- Interactive map of Bình Xuyên
- Country: Vietnam
- Province: Phú Thọ Province
- Established: June 16, 2025

Area
- • Total: 29.50 km^{2} (11.39 sq mi)

Population (2025)
- • Total: 32,534
- • Density: 1,103/km^{2} (2,856/sq mi)
- Time zone: UTC+07:00 (Indochina Time)

= Bình Xuyên =

Bình Xuyên is a commune (xã) of Phú Thọ Province, Vietnam.

== Geography ==
Bình Xuyên Commune located in northwestern Phú Thọ Province, and adjacent to:

- Tam Đảo Commune to the north
- Bình Nguyên Commune to the south
- Vĩnh Phúc Ward and Tam Dương Commune to the west
- Bình Tuyền Commune to the east.

== History ==
On June 12, 2025, the National Assembly of Vietnam issued Resolution No. 202/2025/QH15 on the arrangement of provincial-level administrative units (effective from June 12, 2025).
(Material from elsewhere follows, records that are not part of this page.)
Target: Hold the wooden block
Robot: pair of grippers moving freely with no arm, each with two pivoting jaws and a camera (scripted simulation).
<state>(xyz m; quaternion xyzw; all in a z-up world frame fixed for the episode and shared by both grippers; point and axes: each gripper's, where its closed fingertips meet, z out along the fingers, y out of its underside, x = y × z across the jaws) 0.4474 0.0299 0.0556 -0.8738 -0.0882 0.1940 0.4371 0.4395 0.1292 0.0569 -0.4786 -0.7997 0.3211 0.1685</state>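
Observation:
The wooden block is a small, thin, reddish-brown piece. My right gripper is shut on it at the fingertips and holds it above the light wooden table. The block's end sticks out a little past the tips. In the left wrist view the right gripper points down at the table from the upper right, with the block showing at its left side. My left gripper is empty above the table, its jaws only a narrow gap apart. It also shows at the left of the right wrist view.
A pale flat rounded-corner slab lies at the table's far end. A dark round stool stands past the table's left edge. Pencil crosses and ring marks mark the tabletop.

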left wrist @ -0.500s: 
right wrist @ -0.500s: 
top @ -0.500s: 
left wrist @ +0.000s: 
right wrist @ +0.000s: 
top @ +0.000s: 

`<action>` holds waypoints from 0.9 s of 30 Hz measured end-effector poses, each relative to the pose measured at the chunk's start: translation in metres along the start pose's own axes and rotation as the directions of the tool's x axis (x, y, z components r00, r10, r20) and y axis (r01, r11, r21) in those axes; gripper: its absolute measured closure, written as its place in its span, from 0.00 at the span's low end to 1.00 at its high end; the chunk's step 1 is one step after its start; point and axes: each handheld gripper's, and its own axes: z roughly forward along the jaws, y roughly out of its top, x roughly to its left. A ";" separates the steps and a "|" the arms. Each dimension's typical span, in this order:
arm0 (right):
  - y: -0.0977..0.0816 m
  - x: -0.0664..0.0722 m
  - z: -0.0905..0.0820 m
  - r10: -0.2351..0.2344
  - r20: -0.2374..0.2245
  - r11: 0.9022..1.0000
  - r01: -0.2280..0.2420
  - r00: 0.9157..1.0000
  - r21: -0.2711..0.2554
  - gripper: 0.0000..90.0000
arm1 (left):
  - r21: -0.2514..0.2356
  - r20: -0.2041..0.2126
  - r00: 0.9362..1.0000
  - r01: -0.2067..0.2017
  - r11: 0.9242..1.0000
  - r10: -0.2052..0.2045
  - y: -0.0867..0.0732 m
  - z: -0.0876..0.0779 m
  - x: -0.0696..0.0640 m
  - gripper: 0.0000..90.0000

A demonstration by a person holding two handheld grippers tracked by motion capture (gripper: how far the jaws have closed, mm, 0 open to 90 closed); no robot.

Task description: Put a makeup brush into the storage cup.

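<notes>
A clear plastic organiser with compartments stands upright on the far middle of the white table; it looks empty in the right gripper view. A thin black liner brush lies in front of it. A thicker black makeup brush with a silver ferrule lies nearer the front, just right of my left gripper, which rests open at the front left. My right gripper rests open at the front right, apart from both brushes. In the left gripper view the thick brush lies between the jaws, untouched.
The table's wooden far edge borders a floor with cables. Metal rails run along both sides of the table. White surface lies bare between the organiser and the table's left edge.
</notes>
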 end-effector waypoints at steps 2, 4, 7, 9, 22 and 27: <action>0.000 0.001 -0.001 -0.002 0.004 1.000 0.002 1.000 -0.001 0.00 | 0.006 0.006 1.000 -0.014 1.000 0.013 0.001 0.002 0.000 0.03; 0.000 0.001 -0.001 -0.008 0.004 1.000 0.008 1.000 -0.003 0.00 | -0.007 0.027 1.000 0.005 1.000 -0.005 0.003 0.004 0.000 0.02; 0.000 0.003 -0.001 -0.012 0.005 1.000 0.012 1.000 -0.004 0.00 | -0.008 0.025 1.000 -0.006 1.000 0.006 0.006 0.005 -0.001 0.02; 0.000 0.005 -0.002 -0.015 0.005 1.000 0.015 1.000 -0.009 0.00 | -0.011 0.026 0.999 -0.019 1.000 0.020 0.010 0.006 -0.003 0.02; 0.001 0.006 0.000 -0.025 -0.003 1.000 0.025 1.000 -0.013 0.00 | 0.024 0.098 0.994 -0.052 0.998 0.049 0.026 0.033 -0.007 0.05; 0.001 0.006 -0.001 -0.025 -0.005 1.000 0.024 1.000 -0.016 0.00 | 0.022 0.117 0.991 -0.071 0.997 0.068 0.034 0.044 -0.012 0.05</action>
Accordingly, the entire land area and population of Vĩnh Phúc Province, Hòa Bình Province and Phú Thọ Province were merged to form a new province named Phú Thọ Province.

On June 16, 2025, the Standing Committee of the National Assembly of Vietnam issued Resolution No. 1676/NQ-UBTVQH15 on the arrangement of commune-level administrative units of Phú Thọ Province in 2025 (effective from June 16, 2025). Accordingly, the entire land area and population of Gia Khánh Township, Hương Sơn Commune and Thiện Kế Commune were merged to form a new commune named Bình Xuyên Commune.